Front porch couple's refuge from the world

Wednesday, August 5, 1998

BY CLIFF RADEL
The Cincinnati Enquirer

A matched set of green rocking chairs sat side by side. Their occupants slowly rocked back and forth, creaking the floorboards of the shade-cooled porch.

A slight breeze played a lazy serenade on a set of wind chimes. One by one, the day's troubles floated away.

It was porch-time at the Cepluch house, site of this week's "Lunch with Cliff."

"Welcome to our 13th room," Vanessa Cepluch said. "Have a seat."

She pointed to a wicker chair. Her husband, David, nodded hello and kept on rocking.

Creeeeeak. Creeeeeak. Their chairs rocked in unison.

"From April through October, you can find us out here," Vanessa said.

The Cepluchs had a pizza waiting for this week's lunch. They meet here for their midday meal on their off days and any workdays both can make it home. It's the best place to talk about the things that matter.

Contentment found

Vanessa wanted to talk to me about the front porch that welcomes visitors to her 92-year-old home in Latonia. When she's out there, sitting and rocking, she feels totally contented.

"This is where I rewind," she said. "I get wound up easily. So I come out here to relax. "Rewind,' I call it."

Vanessa had the day off from Procter & Gamble Co. "I've worked downtown for 22 years," she said.

"I'm just a secretary," she added. "Nobody likes that word anymore. But that's what I am. I answer phones, make plane reservations. I'm 'Nessa, the secretary."

On this day, she was Vanessa of the front porch.
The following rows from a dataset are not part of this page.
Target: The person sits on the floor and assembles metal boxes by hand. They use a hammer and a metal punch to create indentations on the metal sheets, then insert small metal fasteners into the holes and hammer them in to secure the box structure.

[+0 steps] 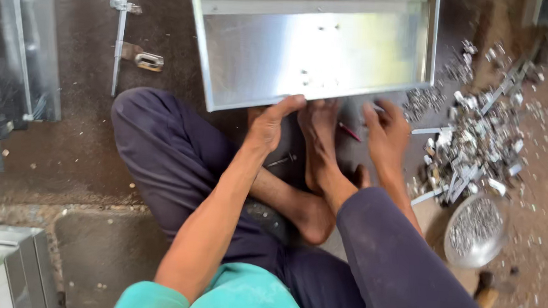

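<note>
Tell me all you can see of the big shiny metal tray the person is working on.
The metal tray is a shallow rectangular pan of bright, galvanised-looking sheet, with folded-up rims along its left, right and near edges. A few small holes or rivets dot its face. It lies on the dark floor ahead of the seated person, slightly skewed. The left hand grips its near rim; the right hand sits just below that edge, blurred.

A dark, gritty floor (pixel 77 154) fills the scene, littered at right with metal scraps (pixel 477 147); folded sheet-metal sections (pixel 14 49) lean at far left, more stacked at near left (pixel 1 264)
</note>
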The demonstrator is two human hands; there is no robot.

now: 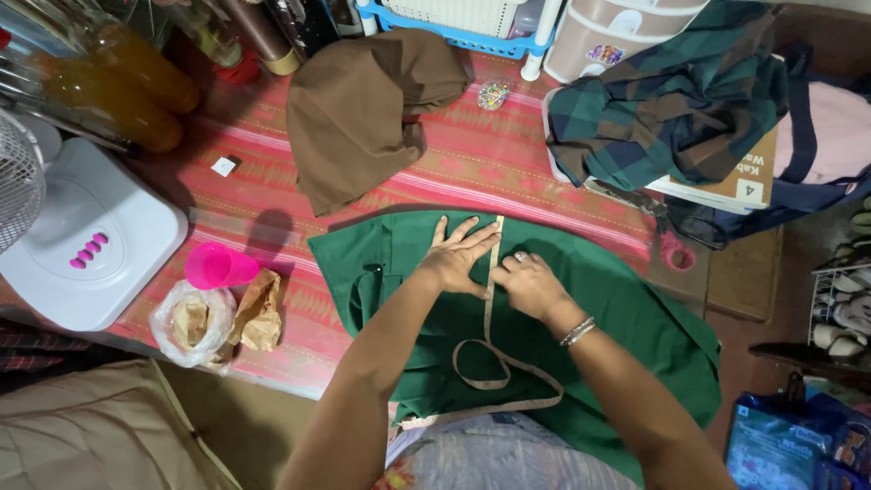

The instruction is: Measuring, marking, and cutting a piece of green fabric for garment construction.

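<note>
Looped tape measure is pinned straight along green fabric spread on the striped mat, left hand flat with fingers splayed, right hand curled upon it; measuring underway, no cutting visible.

Green cloth flat on mat; beige tape measure across it.
</note>
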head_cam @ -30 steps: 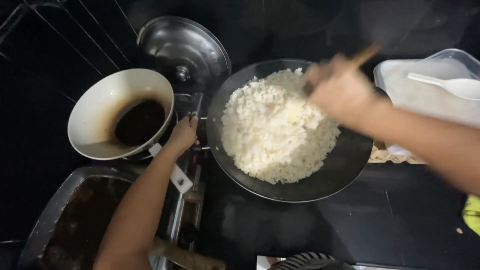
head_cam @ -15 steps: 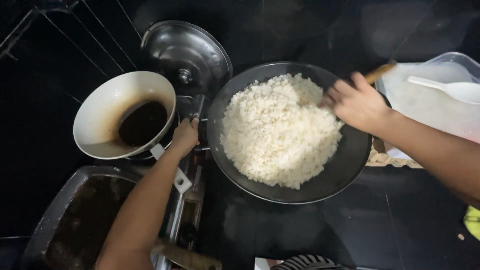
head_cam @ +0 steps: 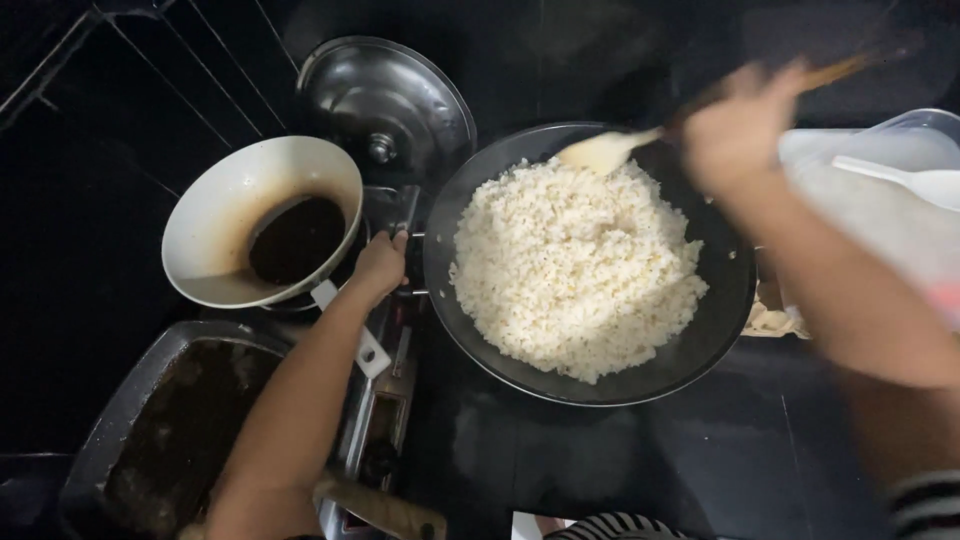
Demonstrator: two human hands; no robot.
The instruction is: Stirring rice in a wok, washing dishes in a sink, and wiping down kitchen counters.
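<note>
Over on the left, a cream-coloured pan [head_cam: 215,235] sits on the stove, with a pool of dark sauce [head_cam: 297,238] lying in its bottom. Just behind it, a shiny steel lid [head_cam: 385,100] lies upside down on the black table [head_cam: 620,470], its knob pointing up. Down at the lower left, a dark rectangular tray [head_cam: 120,400] holds brown residue. Along the far left runs a black wire rack [head_cam: 120,70]. On the right edge, a clear plastic container [head_cam: 900,190] stands with a white spoon [head_cam: 915,182] resting across it. At the bottom, a brown wooden handle [head_cam: 385,508] pokes in beside the stove.
</note>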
There was no phone to answer. "I don't hear it if it rings." There were no modern inventions, radios or TVs in sight. The Cepluchs maintain their porch -- as well as their home's hardwood floors, woodwork and gleaming brass light fixtures -- as it was when the house was built in 1906.

"We talk about everything on the porch," Vanessa said. "It's our time alone together," David added.
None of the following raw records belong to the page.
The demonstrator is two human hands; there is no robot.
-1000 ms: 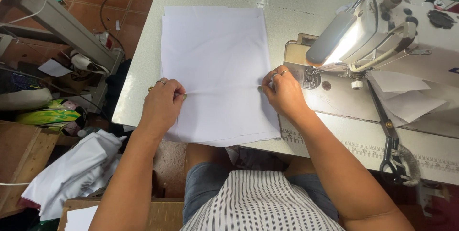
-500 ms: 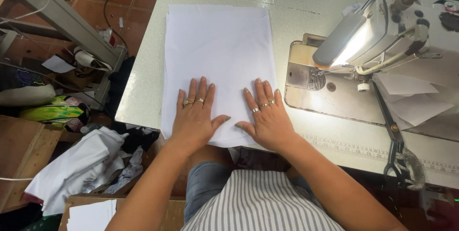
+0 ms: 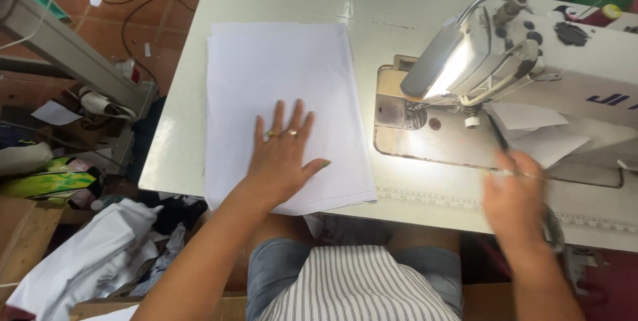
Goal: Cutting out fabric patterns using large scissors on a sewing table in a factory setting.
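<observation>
A folded white cloth (image 3: pixel 279 75) lies flat on the pale sewing table (image 3: pixel 392 2). My left hand (image 3: pixel 282 155) rests palm down on its near half, fingers spread, rings on two fingers. My right hand (image 3: pixel 515 198) is blurred with motion at the table's near edge, right of the cloth, close to a pair of scissors (image 3: pixel 548 218) and below the white sewing machine (image 3: pixel 531 62). Whether it grips anything is unclear.
The machine's lamp lights the metal needle plate (image 3: pixel 405 118). White paper pieces (image 3: pixel 538 135) lie under the machine arm. A measuring tape strip (image 3: pixel 432 198) runs along the table's front edge. On the floor at left lie white fabric heaps (image 3: pixel 86 261), cables and a cardboard box (image 3: pixel 23 238).
My right hand has left the cloth and swung right toward the scissors by the machine. My left hand has slid forward to the middle of the cloth.
</observation>
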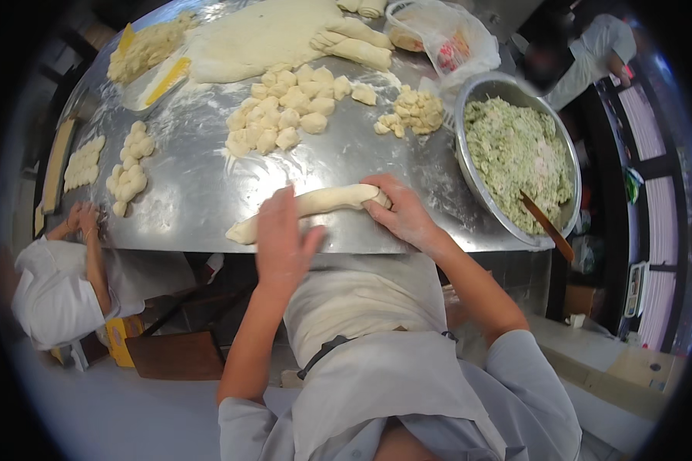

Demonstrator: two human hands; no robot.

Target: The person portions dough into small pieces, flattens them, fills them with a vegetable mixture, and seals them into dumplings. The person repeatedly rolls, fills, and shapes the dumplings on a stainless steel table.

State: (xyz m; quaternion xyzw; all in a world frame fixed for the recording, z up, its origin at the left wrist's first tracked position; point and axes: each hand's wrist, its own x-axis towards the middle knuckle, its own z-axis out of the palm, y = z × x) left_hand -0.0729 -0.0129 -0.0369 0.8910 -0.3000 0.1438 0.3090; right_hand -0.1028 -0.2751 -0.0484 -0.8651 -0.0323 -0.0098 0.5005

Rocking together, they talk about the joys Vanessa's 16-year-old daughter, Jasmine, has given them. They discuss David's job prospects. He sold car parts until his job was downsized in June.

The Cepluchs talk a lot about the house they bought in 1994 from the grandchildren of the original owner. "You'll think I'm weird," Vanessa said. "But I always get choked up when we do."

She remembers growing up across the street from this house and "wondering what it would feel like to live there." Now she knows. "It feels like home."

Sometimes, David and Vanessa eat lunch in silence on their porch. "I can sit here and listen to the birds, look at my flowers or just watch the traffic go by," Vanessa said. "It makes everything bad go away. I just hope the neighborhood can stay the same so I can keep sitting on my front porch forever."

Last week, three Latonia kids were wounded during a drive-by shooting as they played on their front porch. The gunfire broke out 10 blocks from the Cepluchs' green rockers. The couple saw the Air Care helicopter land in a parking lot across the street from their porch.

"I feel bad for those kids," Vanessa said. "I hope their sense of safety isn't gone. Latonia isn't a bad place. Late at night, it's really, really quiet."

Porch of peace

A flatbed truck loaded with sections of railroad tracks rumbled past as Vanessa spoke. Seconds later, the street was deserted, and we could hear two songs of summer, a locust's call and the clank of a bicycle chain.

"See how relaxing this is?" Vanessa said. "Everybody needs time to sit down and enjoy their surroundings."

From his corner rocker, David told of seeing the opposite. "People are too damned busy running around, spending their money. I don't know if porch-sitting is productive. But it sure is relaxing." Vanessa and David Cepluch may not make tons of money. Their house may be pushing 100.

But they know where they're content. They've found happiness right on their own front porch.